5️⃣ I also added page about opting out https://fedisearch.skorpil.cz/optout
This entry was edited (1 year ago)
in reply to NoLog.cz 🏴

@nolog typical obstacle for crawling is firewall and limited number of tcp sessions in some period. Check it in logs
in reply to Michal 🇨🇿

@michal @nolog It should open only one connection at once to the instance. There is no paralelism.
The only thing I noticed is some kind of rate limiting on newer peertube instaces.
And large instaces often timeout because of their work load.
in reply to Štěpán Škorpil :skorpil_cz:

@michal @nolog actually there is one paralelism.
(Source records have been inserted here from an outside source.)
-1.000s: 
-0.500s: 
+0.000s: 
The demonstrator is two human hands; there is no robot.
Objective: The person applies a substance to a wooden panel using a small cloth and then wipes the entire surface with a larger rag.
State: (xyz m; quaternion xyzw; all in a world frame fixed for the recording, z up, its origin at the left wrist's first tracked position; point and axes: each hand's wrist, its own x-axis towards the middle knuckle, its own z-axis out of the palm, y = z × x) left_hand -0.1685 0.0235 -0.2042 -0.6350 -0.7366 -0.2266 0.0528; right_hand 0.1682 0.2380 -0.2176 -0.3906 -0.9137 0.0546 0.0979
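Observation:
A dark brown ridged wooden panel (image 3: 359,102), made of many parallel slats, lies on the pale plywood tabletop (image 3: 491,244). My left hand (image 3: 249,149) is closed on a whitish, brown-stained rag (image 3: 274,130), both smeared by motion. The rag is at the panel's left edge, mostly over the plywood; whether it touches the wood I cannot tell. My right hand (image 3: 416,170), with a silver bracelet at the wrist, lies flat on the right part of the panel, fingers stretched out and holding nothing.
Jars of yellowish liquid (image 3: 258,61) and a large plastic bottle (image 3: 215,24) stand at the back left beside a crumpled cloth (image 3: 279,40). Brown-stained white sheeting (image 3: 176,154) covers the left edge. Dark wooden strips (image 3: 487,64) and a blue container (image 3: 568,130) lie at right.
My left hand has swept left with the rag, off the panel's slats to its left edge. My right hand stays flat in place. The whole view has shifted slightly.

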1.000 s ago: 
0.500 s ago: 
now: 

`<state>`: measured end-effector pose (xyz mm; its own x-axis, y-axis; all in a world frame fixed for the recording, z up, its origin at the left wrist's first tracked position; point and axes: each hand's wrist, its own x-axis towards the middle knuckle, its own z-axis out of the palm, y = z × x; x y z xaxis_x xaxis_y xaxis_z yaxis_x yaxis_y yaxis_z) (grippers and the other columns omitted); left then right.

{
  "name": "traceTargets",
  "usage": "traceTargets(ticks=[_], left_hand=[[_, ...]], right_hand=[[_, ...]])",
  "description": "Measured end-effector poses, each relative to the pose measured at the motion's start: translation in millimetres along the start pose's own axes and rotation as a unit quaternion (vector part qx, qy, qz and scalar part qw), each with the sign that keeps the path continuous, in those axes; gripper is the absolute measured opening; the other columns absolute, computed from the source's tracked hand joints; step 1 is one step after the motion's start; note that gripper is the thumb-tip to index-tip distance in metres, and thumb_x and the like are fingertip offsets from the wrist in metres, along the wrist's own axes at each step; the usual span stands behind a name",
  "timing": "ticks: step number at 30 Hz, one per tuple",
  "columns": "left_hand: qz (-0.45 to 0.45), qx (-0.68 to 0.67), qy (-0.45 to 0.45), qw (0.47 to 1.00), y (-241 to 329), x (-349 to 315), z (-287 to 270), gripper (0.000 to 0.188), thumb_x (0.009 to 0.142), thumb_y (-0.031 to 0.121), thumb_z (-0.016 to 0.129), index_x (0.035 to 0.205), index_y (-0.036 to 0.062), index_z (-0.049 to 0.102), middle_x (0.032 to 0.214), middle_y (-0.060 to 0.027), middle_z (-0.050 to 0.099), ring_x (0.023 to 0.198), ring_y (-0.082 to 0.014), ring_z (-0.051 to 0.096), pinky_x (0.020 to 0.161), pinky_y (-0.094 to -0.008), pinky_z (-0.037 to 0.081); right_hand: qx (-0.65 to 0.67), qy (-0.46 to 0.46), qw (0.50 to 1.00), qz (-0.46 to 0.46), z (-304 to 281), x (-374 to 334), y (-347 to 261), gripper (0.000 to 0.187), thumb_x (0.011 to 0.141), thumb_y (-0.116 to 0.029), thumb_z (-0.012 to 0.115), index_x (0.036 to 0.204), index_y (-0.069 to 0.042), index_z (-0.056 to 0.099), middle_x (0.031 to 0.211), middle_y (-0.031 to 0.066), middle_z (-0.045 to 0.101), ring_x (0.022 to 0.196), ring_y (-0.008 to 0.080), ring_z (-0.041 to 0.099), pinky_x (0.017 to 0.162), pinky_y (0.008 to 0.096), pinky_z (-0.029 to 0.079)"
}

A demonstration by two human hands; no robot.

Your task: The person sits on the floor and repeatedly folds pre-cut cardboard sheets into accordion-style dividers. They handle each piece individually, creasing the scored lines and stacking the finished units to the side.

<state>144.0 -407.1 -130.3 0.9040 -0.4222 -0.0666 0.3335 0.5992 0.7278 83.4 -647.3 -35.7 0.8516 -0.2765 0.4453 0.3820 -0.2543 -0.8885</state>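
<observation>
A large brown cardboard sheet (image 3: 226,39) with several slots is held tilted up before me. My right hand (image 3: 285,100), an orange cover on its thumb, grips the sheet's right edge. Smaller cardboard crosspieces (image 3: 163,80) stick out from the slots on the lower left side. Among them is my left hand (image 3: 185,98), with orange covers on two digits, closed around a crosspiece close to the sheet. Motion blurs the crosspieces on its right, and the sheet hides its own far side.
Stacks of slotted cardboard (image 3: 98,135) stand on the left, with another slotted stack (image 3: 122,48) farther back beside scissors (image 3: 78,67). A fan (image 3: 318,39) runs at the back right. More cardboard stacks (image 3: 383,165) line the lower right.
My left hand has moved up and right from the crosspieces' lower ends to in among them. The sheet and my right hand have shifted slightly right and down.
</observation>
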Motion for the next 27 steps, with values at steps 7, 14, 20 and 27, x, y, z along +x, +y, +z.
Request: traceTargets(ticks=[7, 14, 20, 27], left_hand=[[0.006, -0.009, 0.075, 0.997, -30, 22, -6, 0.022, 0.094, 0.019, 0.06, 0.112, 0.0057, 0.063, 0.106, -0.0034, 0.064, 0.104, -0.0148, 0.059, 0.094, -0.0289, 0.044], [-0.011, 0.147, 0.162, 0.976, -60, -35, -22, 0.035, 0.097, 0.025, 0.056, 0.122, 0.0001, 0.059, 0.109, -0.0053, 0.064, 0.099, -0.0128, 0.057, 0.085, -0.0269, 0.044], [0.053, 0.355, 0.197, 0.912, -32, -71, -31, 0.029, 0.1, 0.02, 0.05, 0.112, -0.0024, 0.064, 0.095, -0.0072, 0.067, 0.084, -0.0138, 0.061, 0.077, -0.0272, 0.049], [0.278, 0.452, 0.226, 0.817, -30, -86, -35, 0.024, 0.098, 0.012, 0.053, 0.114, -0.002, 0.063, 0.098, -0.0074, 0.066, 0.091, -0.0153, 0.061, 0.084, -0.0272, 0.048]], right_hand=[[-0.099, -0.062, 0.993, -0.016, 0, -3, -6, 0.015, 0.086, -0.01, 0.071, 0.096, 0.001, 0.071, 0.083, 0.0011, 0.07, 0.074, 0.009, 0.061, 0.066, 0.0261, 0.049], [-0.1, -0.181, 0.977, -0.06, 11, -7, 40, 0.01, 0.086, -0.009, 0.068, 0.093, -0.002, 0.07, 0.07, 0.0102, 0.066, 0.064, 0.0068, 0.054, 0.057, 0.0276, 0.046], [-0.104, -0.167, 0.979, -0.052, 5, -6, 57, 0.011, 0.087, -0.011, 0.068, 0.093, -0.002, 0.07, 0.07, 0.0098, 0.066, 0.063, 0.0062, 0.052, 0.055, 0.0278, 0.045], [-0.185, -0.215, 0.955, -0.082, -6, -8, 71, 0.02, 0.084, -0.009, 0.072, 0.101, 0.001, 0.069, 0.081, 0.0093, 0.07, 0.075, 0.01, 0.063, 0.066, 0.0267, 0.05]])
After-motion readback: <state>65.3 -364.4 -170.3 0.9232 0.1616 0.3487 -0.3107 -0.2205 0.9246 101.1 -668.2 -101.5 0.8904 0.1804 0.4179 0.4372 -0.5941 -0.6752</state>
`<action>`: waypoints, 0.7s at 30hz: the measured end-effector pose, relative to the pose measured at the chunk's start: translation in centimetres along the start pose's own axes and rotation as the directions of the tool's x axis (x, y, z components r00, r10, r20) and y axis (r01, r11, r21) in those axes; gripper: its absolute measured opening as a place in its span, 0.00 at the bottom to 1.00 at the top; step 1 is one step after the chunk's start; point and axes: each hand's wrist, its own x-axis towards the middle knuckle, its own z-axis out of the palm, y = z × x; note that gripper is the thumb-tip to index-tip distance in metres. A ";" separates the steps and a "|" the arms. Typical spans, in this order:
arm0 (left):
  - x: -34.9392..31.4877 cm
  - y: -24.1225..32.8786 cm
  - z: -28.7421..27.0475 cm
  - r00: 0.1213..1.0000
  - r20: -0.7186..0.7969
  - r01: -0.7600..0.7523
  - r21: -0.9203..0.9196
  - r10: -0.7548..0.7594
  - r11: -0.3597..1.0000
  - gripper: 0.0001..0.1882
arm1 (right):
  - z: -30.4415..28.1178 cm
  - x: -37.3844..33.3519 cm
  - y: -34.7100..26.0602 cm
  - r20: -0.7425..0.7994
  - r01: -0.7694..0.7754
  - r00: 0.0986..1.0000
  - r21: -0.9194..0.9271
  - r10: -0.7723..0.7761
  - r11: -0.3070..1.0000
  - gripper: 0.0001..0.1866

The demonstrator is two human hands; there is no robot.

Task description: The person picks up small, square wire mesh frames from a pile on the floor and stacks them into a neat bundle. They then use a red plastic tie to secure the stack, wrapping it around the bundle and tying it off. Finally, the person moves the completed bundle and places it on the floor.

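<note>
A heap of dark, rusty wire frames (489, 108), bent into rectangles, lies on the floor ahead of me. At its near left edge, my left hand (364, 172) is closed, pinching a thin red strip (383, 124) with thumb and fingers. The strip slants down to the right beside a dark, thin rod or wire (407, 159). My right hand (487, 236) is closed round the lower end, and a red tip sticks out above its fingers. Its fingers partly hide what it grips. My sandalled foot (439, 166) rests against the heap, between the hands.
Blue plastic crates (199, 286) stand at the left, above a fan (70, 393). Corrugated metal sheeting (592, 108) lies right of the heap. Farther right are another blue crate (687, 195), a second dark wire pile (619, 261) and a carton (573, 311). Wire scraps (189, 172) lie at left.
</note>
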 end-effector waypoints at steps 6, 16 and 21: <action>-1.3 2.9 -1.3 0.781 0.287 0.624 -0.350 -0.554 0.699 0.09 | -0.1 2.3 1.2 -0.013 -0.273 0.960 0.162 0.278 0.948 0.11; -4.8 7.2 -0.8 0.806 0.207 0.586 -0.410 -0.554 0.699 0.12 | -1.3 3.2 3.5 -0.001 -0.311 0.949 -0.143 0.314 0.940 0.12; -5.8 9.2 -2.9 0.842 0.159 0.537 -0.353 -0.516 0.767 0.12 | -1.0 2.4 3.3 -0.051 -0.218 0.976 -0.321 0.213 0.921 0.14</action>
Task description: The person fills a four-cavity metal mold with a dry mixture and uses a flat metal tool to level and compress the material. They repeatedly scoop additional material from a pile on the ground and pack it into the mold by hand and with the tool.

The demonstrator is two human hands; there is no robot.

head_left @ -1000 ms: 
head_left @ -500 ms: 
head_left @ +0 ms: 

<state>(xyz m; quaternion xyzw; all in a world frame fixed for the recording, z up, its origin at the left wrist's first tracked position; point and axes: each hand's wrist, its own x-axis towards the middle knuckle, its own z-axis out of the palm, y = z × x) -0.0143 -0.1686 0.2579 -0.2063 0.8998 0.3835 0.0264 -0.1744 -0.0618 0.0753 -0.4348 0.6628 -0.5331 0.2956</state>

It used to push huge batch of data to elastic at once. Although it worked, I added some limiting to feed data storing.
in reply to Štěpán Škorpil :skorpil_cz:

@nolog "it should" and does it really? For example mastadon app via Chrome isn't closing connections properly. Does your script closing tcp properly? Are you using HTTP/1.1 keep-alive?
in reply to Štěpán Škorpil :skorpil_cz:

Another reason is:
{"error":"Search queries pagination is not supported without authentication"}
in reply to Štěpán Škorpil :skorpil_cz:

Every instances with fresh #Mastodon version. It was merged month ago into main branch.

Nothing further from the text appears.